Verwendung des Geschichtsschulbuchs und Bedeutung für das historische Lernen

Hinweis an meine geschätzten Leser*innen:
Zur Gestaltung und Nutzung von Geschichtsschulbüchern gibt es noch ein sehr ausführliches Kapitel. Wenn für Eure Bedürfnisse darauf hier zu wenig eingegangen wird, könnt ihr das trotzdem gern anmerken. Ich filter mir später die nützlichen Hinweise heraus.

Einleitung

Einleitung

Ich könnte euch Verschiedenes erzählen, was nicht in euren Lesebüchern steht. Geschichten, welche im Geschichtsbuch fehlen, sind immer die, um die sich alles dreht. (Erich Kästner, 1946)

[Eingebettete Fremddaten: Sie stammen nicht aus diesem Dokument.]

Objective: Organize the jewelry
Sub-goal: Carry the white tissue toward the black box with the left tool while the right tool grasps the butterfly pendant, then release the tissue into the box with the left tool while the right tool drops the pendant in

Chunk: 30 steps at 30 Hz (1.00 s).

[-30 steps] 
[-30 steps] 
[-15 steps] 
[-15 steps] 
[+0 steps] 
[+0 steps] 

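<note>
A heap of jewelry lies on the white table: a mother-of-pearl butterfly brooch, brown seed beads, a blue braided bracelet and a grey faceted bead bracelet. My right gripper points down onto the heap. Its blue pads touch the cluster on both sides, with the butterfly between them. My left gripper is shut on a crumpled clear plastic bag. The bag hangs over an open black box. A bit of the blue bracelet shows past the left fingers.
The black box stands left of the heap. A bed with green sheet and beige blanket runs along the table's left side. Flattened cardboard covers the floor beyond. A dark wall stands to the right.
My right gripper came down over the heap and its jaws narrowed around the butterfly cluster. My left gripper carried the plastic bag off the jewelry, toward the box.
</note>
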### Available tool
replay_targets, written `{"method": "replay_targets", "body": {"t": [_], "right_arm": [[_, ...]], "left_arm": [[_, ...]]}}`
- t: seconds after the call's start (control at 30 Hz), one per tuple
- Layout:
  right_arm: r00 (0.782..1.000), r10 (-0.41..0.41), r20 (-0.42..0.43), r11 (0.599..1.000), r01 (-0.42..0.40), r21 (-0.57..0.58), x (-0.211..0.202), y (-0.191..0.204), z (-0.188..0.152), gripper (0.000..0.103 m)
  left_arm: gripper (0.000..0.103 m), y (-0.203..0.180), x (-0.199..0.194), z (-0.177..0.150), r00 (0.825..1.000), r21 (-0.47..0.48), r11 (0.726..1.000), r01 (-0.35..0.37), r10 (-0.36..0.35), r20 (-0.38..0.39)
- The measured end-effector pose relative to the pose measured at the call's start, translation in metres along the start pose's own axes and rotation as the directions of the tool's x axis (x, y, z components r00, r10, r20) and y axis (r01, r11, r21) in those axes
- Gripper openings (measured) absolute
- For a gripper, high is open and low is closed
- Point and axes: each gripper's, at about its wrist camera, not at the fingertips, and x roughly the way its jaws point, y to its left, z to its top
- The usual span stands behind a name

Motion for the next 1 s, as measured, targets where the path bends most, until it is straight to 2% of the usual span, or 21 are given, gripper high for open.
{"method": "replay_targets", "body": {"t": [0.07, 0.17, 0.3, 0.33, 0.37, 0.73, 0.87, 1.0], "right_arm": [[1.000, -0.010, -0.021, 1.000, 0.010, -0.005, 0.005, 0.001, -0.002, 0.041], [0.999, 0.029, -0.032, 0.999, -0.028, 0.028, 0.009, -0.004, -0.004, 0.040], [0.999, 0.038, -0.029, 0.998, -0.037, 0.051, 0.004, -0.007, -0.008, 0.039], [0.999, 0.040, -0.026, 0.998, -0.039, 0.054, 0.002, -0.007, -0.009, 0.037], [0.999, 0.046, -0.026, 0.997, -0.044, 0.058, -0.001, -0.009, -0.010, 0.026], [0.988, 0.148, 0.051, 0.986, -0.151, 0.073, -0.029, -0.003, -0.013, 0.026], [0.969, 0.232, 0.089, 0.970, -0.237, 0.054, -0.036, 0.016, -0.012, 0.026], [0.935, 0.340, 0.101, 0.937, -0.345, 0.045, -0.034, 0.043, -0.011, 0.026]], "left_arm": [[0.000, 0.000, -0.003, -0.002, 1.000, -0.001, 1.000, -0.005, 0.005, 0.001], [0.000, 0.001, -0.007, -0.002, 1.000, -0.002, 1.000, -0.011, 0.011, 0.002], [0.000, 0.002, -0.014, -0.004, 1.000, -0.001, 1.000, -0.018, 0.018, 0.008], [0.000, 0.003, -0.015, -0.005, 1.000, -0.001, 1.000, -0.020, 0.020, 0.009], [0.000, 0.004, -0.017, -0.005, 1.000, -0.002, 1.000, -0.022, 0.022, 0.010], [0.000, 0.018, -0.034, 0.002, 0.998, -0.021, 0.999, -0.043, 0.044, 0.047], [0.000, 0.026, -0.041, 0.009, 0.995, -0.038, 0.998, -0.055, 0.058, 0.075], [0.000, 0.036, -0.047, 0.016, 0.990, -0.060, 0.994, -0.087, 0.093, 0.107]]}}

„Das Schulbuch kann für die Durchführung des Geschichtsunterrichts im Klassenunterricht das zentrale Leitmedium sein; alle zentralen Themen und Teilkompetenzen lassen sich mit ihm ohne zusätzlichen organisatorischen Aufwand vor und während des Unterrichts behandeln und entwickeln.” Zu dieser Einschätzung kommt Hilke Günther-Arndt (2008: 16) nach einer sowohl normativen als auch analytischen Auseinandersetzung mit dem Medium Geschichtsschulbuch und seiner Funktion sowie seinem Potenzial für das historische Lernen im schulischen Geschichtsunterricht. Entscheidend an dieser Einschätzung1 ist, dass sie dem Schulbuch zuspricht, das Potenzial zum Leitmedium zu haben, in ihrer Evaluation der existierenden Veröffentlichungen jedoch nicht zu dem Schluss kommt, dass sie diesen Stand bereits erreicht hätten.2

Dieser Einschätzung schließen sich die Geschichtsdidaktikerinnen und -didaktiker einhellig an. Die Ursachen dafür sind verschiedentlich und werden ausführlicher im Grundlagenteil zum aktuellen Forschungsstand zum Thema dargelegt werden. Es sei hier schon einmal vorweggenommen, dass viele der Kritikpunkte sich aus einem fehlenden arbeitsorganisatorischen Schulterschluss sowie zum Teil nicht übereinstimmenden Zielen und Interessen zwischen geschichtsdidaktischer Forschung, schulischer Unterrichtspraxis und der wirtschaftlich orientierten Realität der Herstellung und Veröffentlichung von Schulbüchern in den Verlagshäusern erklärt. Das bedeutet, dass bei einer optimierten Zusammenarbeit das herkömmliche, also das gedruckte, Schulbuch aus geschichtsdidaktischer und auch unterrichtspraktischer Perspektive wesentlich sinnvoller gestaltet werden und damit für das historische Lernen von Schülerinnen und Schülern eine deutlich zielführendere Grundlage bilden könnte.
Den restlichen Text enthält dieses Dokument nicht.